## WORK TO COMPLETE
All the lines below need retyping exactly, apart from the images.

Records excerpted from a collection
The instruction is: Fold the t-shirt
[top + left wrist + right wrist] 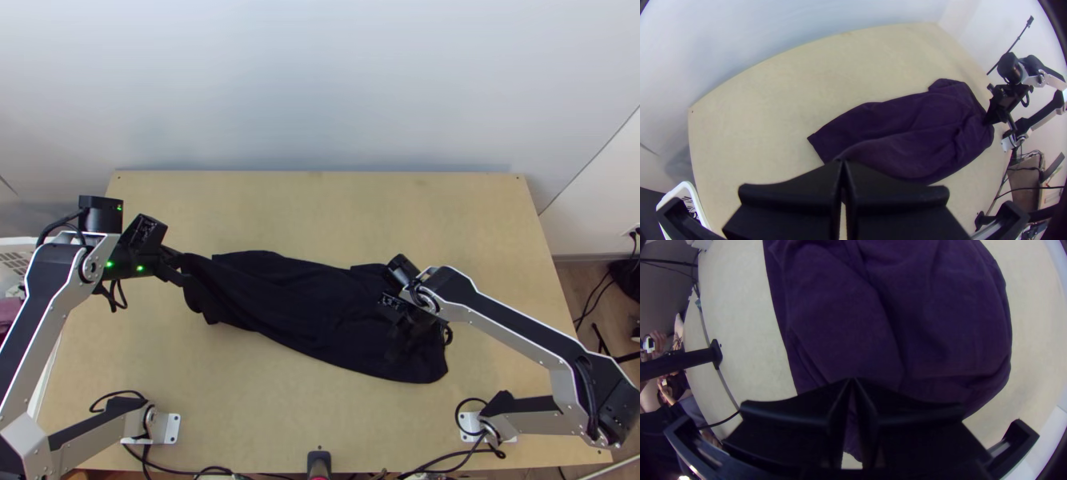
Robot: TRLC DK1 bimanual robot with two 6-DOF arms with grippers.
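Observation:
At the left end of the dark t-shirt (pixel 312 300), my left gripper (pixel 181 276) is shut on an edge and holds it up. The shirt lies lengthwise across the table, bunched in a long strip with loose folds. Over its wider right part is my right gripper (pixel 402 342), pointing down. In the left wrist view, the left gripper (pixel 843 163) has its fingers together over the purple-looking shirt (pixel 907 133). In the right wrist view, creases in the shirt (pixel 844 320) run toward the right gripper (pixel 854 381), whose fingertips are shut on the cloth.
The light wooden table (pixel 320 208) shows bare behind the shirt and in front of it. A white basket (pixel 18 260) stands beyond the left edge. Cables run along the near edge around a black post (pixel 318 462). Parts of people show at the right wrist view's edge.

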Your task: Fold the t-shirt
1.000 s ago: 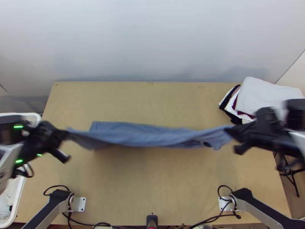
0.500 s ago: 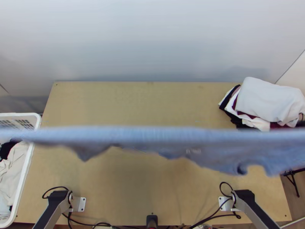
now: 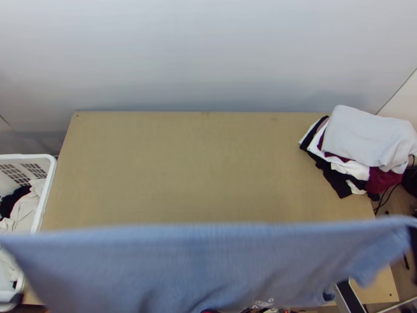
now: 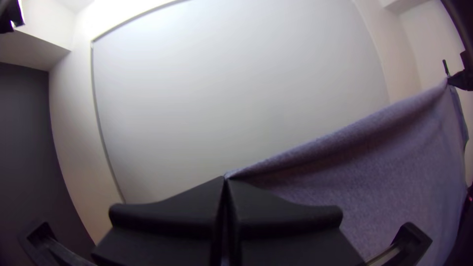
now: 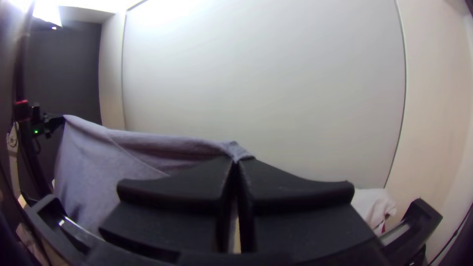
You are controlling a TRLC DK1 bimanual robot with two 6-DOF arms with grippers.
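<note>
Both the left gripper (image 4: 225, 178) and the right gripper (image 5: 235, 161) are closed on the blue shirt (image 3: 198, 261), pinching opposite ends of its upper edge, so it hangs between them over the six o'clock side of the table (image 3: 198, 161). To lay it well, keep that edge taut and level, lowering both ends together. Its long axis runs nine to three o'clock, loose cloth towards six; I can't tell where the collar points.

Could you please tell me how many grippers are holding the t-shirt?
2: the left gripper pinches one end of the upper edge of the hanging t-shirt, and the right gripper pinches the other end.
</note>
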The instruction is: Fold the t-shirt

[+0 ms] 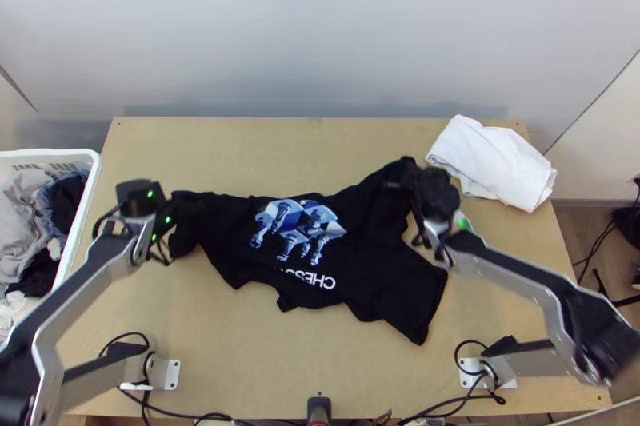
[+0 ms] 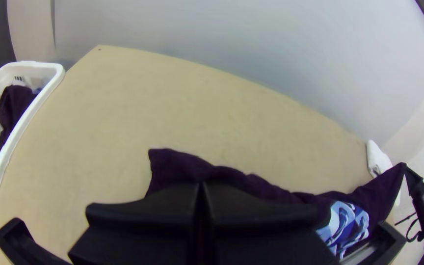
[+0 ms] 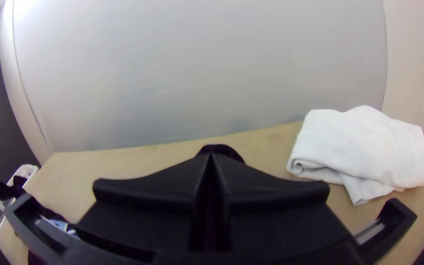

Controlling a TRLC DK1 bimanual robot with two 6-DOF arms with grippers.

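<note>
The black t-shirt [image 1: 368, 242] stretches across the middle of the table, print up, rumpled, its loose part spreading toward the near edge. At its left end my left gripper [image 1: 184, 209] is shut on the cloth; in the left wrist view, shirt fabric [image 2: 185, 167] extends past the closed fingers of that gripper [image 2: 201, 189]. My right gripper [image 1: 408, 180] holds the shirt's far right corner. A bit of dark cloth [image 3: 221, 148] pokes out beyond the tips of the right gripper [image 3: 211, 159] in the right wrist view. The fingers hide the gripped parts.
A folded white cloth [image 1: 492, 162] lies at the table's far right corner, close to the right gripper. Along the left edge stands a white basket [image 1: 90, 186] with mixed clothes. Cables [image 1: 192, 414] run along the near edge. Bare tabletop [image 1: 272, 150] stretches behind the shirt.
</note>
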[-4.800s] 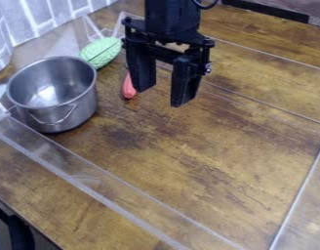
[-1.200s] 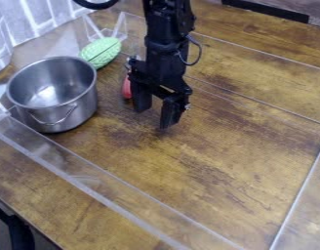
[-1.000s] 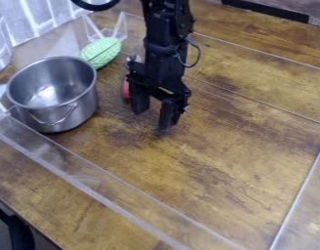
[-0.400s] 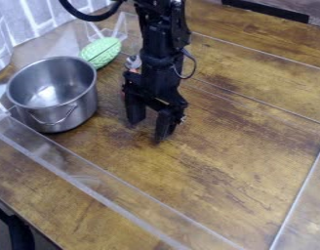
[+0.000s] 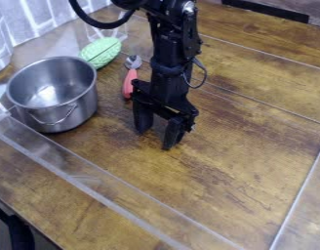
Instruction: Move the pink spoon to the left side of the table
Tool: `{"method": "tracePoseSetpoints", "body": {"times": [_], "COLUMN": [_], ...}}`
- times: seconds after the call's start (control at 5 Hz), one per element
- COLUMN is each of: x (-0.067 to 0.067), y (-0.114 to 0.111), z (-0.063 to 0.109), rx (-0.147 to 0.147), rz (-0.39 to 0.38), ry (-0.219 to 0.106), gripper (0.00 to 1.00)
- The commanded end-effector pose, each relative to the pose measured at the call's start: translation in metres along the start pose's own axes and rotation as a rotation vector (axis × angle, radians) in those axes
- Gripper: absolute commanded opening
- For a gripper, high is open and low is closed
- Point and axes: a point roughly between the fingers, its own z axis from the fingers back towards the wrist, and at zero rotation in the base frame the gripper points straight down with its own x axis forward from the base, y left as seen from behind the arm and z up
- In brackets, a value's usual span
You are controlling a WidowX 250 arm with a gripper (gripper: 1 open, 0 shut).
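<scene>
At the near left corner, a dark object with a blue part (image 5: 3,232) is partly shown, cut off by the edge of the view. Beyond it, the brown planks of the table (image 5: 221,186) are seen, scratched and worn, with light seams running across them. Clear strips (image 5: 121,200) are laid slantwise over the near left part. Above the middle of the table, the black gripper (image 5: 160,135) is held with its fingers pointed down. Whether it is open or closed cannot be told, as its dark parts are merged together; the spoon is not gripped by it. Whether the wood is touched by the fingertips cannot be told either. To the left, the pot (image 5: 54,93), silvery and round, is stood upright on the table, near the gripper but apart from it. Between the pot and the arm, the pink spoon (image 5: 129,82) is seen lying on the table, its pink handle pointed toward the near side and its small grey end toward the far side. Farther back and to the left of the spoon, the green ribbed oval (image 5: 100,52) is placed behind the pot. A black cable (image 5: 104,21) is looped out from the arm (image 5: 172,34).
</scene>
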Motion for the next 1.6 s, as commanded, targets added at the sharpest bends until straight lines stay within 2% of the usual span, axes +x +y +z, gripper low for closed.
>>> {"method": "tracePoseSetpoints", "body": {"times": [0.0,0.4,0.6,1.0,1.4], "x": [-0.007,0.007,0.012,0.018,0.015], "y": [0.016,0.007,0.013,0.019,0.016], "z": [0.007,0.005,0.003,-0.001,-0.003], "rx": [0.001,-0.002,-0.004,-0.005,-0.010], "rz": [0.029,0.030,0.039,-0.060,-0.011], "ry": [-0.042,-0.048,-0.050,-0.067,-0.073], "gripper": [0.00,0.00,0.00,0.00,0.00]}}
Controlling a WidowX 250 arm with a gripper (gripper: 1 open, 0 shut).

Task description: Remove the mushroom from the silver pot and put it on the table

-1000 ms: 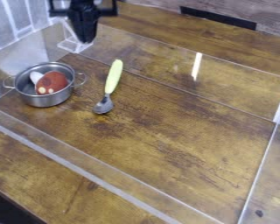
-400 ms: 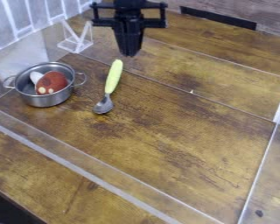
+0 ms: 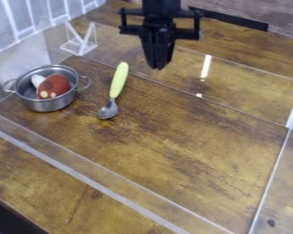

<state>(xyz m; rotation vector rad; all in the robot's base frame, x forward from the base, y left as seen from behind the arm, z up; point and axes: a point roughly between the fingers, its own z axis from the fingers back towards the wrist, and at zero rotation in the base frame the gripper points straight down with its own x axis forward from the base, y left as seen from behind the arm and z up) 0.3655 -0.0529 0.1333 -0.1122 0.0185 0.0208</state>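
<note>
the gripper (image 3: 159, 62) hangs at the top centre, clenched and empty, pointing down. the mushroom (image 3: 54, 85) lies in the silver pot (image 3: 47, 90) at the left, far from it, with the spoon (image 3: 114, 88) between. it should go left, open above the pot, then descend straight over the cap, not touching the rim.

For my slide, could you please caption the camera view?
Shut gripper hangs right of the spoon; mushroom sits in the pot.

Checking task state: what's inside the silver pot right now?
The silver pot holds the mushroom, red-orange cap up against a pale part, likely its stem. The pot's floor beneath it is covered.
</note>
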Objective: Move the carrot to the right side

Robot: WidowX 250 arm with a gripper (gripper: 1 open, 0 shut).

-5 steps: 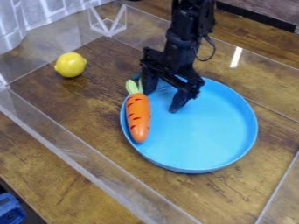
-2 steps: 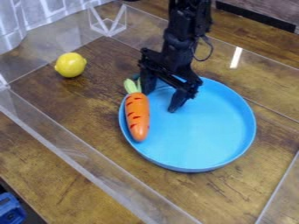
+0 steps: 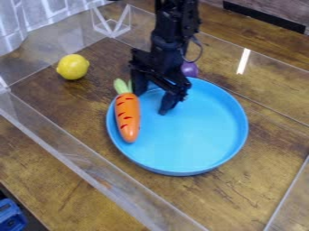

## SOLUTION FOR THIS TASK
The instruction is: Fold the t-shirt
[top + left wrist + right wrist] 
Robot: TRLC DK1 bimanual robot with two 6-DOF arms with grippers.
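Observation:
At the left end of the dark t-shirt (pixel 312 300), my left gripper (pixel 181 276) is shut on an edge and holds it up. The shirt lies lengthwise across the table, bunched in a long strip with loose folds. Over its wider right part is my right gripper (pixel 402 342), pointing down. In the left wrist view, the left gripper (pixel 843 163) has its fingers together over the purple-looking shirt (pixel 907 133). In the right wrist view, creases in the shirt (pixel 844 320) run toward the right gripper (pixel 854 381), whose fingertips are shut on the cloth.
The light wooden table (pixel 320 208) shows bare behind the shirt and in front of it. A white basket (pixel 18 260) stands beyond the left edge. Cables run along the near edge around a black post (pixel 318 462). Parts of people show at the right wrist view's edge.
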
Your task: Fold the t-shirt
1.000 s ago: 
0.500 s ago: 
now: 
now: 
now: 
You are controlling a TRLC DK1 bimanual robot with two 6-DOF arms with grippers.
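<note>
Both the left gripper (image 4: 225, 178) and the right gripper (image 5: 235, 161) are closed on the blue shirt (image 3: 198, 261), pinching opposite ends of its upper edge, so it hangs between them over the six o'clock side of the table (image 3: 198, 161). To lay it well, keep that edge taut and level, lowering both ends together. Its long axis runs nine to three o'clock, loose cloth towards six; I can't tell where the collar points.

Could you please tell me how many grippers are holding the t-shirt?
2: the left gripper pinches one end of the upper edge of the hanging t-shirt, and the right gripper pinches the other end.
</note>
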The instruction is: Fold the t-shirt

[+0 ms] 
[+0 ms] 
[+0 ms] 

Controlling a TRLC DK1 bimanual robot with two 6-DOF arms with grippers.

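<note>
The black t-shirt [image 1: 368, 242] stretches across the middle of the table, print up, rumpled, its loose part spreading toward the near edge. At its left end my left gripper [image 1: 184, 209] is shut on the cloth; in the left wrist view, shirt fabric [image 2: 185, 167] extends past the closed fingers of that gripper [image 2: 201, 189]. My right gripper [image 1: 408, 180] holds the shirt's far right corner. A bit of dark cloth [image 3: 221, 148] pokes out beyond the tips of the right gripper [image 3: 211, 159] in the right wrist view. The fingers hide the gripped parts.
A folded white cloth [image 1: 492, 162] lies at the table's far right corner, close to the right gripper. Along the left edge stands a white basket [image 1: 90, 186] with mixed clothes. Cables [image 1: 192, 414] run along the near edge. Bare tabletop [image 1: 272, 150] stretches behind the shirt.
</note>
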[-4.800s] 
[-1.200s] 
[-1.000s] 
[-0.400s] 
[+0.000s] 
Instruction: Move the pink spoon to the left side of the table
Tool: `{"method": "tracePoseSetpoints", "body": {"times": [_], "COLUMN": [_], ...}}`
- times: seconds after the call's start (control at 5 Hz), one per element
- COLUMN is each of: x (-0.067 to 0.067), y (-0.114 to 0.111), z (-0.063 to 0.109), rx (-0.147 to 0.147), rz (-0.39 to 0.38), ry (-0.219 to 0.106), gripper (0.00 to 1.00)
- The commanded end-effector pose, each relative to the pose measured at the call's start: translation in metres along the start pose's own axes and rotation as a rotation vector (axis × angle, radians) in those axes
- Gripper: absolute commanded opening
- For a gripper, high is open and low is closed
- Point and axes: a point roughly between the fingers, its own z axis from the fingers back towards the wrist, and at zero rotation in the base frame the gripper points straight down with its own x axis forward from the base, y left as seen from behind the arm and z up
- In brackets, a value's usual span
You are controlling a WidowX 250 arm with a gripper (gripper: 1 open, 0 shut).
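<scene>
At the near left corner, a dark object with a blue part (image 5: 3,232) is partly shown, cut off by the edge of the view. Beyond it, the brown planks of the table (image 5: 221,186) are seen, scratched and worn, with light seams running across them. Clear strips (image 5: 121,200) are laid slantwise over the near left part. Above the middle of the table, the black gripper (image 5: 160,135) is held with its fingers pointed down. Whether it is open or closed cannot be told, as its dark parts are merged together; the spoon is not gripped by it. Whether the wood is touched by the fingertips cannot be told either. To the left, the pot (image 5: 54,93), silvery and round, is stood upright on the table, near the gripper but apart from it. Between the pot and the arm, the pink spoon (image 5: 129,82) is seen lying on the table, its pink handle pointed toward the near side and its small grey end toward the far side. Farther back and to the left of the spoon, the green ribbed oval (image 5: 100,52) is placed behind the pot. A black cable (image 5: 104,21) is looped out from the arm (image 5: 172,34).
</scene>
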Motion for the next 1.6 s, as commanded, targets added at the sharpest bends until straight lines stay within 2% of the usual span, axes +x +y +z, gripper low for closed.
>>> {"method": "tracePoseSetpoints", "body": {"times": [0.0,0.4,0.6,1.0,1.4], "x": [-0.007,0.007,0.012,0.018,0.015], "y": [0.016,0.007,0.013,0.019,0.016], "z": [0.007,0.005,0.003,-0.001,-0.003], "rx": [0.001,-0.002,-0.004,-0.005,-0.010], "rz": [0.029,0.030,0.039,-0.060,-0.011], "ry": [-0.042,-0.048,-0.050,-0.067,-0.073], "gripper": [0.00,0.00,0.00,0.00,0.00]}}
Controlling a WidowX 250 arm with a gripper (gripper: 1 open, 0 shut).

Task description: Remove the mushroom from the silver pot and put it on the table

-1000 ms: 
-400 ms: 
+0 ms: 

<state>(xyz m; rotation vector rad; all in the robot's base frame, x forward from the base, y left as seen from behind the arm, z up; point and axes: a point roughly between the fingers, its own z axis from the fingers back towards the wrist, and at zero rotation in the base frame the gripper points straight down with its own x axis forward from the base, y left as seen from behind the arm and z up) 0.3655 -0.0529 0.1333 -0.1122 0.0185 0.0208</state>
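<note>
the gripper (image 3: 159, 62) hangs at the top centre, clenched and empty, pointing down. the mushroom (image 3: 54, 85) lies in the silver pot (image 3: 47, 90) at the left, far from it, with the spoon (image 3: 114, 88) between. it should go left, open above the pot, then descend straight over the cap, not touching the rim.

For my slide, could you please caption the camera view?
Shut gripper hangs right of the spoon; mushroom sits in the pot.

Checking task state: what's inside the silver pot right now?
The silver pot holds the mushroom, red-orange cap up against a pale part, likely its stem. The pot's floor beneath it is covered.
</note>
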Objective: Move the carrot to the right side

Robot: WidowX 250 arm with a gripper (gripper: 1 open, 0 shut).

-5 steps: 
-2 steps: 
+0 steps: 

The output is complete as shown.